Tuesday, November 8, 2016

Those Things We Can & Cannot Control

I'm sort of bumming out today, because Selden and I did our usual thing and voted absentee.  But this is the first Presidential election year we've lived out at the farmhouse, and we didn't know that just like in every other way, Orrington is also charming on election day.  We may go down and walk around the parking lot surrounding the town office building that is housed in an old, quaint New England church building. We don't want to miss all the excitement - it sounds kind of like a tailgating party!

Today is interesting.  Not because I shocked all who know me by not wearing my Ben Carson hat or t-shirt or a combination thereof.  But because it's a day full of what we can and cannot control.



It's important to have not one, but two, of this exact t-shirt...


I've never really been very interested in politics, but 2016 has been full of adventure.  I saw my grandmother, who usually walks while holding someone's elbow, sprint at a speed that might have left my daughter (who has received several athletic scholarship offers to join college sprinting teams) in the dust, in order to secure a front and center seat to see her "boyfriend Ted Cruz" in person.   My husband and grandmother and I all were Republican  state delegates, and wonder of all wonders, I was super-pumped to be surprised by Ben Carson speaking one morning, because he wasn't on the agenda!!!  I might have hollered louder cheering for Ben than I did in 1991 when I saw the New Kids on the Block in concert. Yeah, I'm pretty sure of that... And my hair was less wide than in '91, so I'm winning on all fronts.  My 2nd grade daughter developed a remarkable Donald Trump impression, and got to see him speak, which was underwhelming to her.  She felt that his choice of power ballads playing during the pre-speech minutes was objectionable.  But we all remarked that his hair was much more normal in person.  Well relatively speaking. Who'd have thought?!




Ted, appearing very much like he is about to plant one on Meem.

Ben, trying to talk over my shouting and applause.

Meet, the great unifier.


We're super fortunate to live in a country where we can participate in choosing our leaders.  I've prefaced too many remarks to count with "Well, since Ben isn't on the ballot." I didn't get to vote for my favorite candidate, but I did vote for the one I felt most closely representing the things I feel are important.  That was all I could control.

Today is one of those "it will be what it will be" sort of days.  I've joked about moving to Texas to secede (was I joking? Or was that just an excuse to shop at Magnolia Market in person....?).  And there are things I'm concerned about that definitely aren't to joke about.  I think everyone on both sides of the aisle feels that way.

One of the saddest things I've witnessed this year has been the unkindness among friends, the judgmental words especially from one Christian to another.  That's been heavy to watch.  Social media makes it so easy to dialogue or to argue viciously. I've been reading the Chronological One Year Bible this year (so love!!), and the past bit of time I've been reading the Gospels and it's been all about Jesus' life and time on earth.  And I love about him that he is so good at knowing how to avoid useless arguing and so good at knowing how to clearly explain things when someone wants to actually know something from him.  Sometimes I'd read and be all, "Ohh, that's probably something I need to do better..."

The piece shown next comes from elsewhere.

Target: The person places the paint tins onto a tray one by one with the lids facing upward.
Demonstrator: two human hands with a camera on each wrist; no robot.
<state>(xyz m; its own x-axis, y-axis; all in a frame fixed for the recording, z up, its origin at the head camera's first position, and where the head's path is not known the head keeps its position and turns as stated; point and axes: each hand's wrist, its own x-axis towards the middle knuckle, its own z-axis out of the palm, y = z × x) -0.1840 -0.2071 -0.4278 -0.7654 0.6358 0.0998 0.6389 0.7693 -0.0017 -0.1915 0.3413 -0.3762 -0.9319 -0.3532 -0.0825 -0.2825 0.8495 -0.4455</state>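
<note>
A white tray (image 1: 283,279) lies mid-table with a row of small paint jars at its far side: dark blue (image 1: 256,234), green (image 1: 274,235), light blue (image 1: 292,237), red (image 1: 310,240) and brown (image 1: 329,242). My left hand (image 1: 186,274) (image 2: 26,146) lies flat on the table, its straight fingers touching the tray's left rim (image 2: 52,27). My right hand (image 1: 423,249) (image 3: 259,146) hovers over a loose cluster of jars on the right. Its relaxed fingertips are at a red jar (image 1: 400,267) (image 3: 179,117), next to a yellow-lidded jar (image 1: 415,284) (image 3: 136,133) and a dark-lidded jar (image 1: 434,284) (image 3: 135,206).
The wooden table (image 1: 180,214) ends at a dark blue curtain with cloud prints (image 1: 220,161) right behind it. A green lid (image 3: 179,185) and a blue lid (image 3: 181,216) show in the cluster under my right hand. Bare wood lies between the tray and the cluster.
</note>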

My dad often has said, "It's not what happens to you, it's what happens in you in response to what happens to you that counts."  (He's wise as well as adorable.  That's just a killer combination.  And don't forget the Irish accent.)

I hope that tomorrow morning when we all wake up and feel whatever we feel about the next president, something good and powerful will be happening in us in response to that.  Once we've cast our vote, we've done what we can for this election, but we can control a lot about our country even after tomorrow, no matter how it all comes down.  Granted, we may need to drive to northern Maine to look at the smiling miniature sheep my father-in-law just told me about today (and which I obviously need to have at the farm) to lower the blood pressure.  But after that, we move forward.

This election is winding to a close.  We cannot control the White House.  We cannot control terrorism.  We cannot control the economy.  There's a lot we can't control.  And the important thing tomorrow is that we don't get stuck in that part of the truth.  I want to stand alongside my people - the ones who see the world like I do and the ones who don't - and I really want us to be for each other.  What happens in us in response to what this election says is happening to us is our power that nobody can take away.  It's our truth.  It's a gift we give ourselves and one another.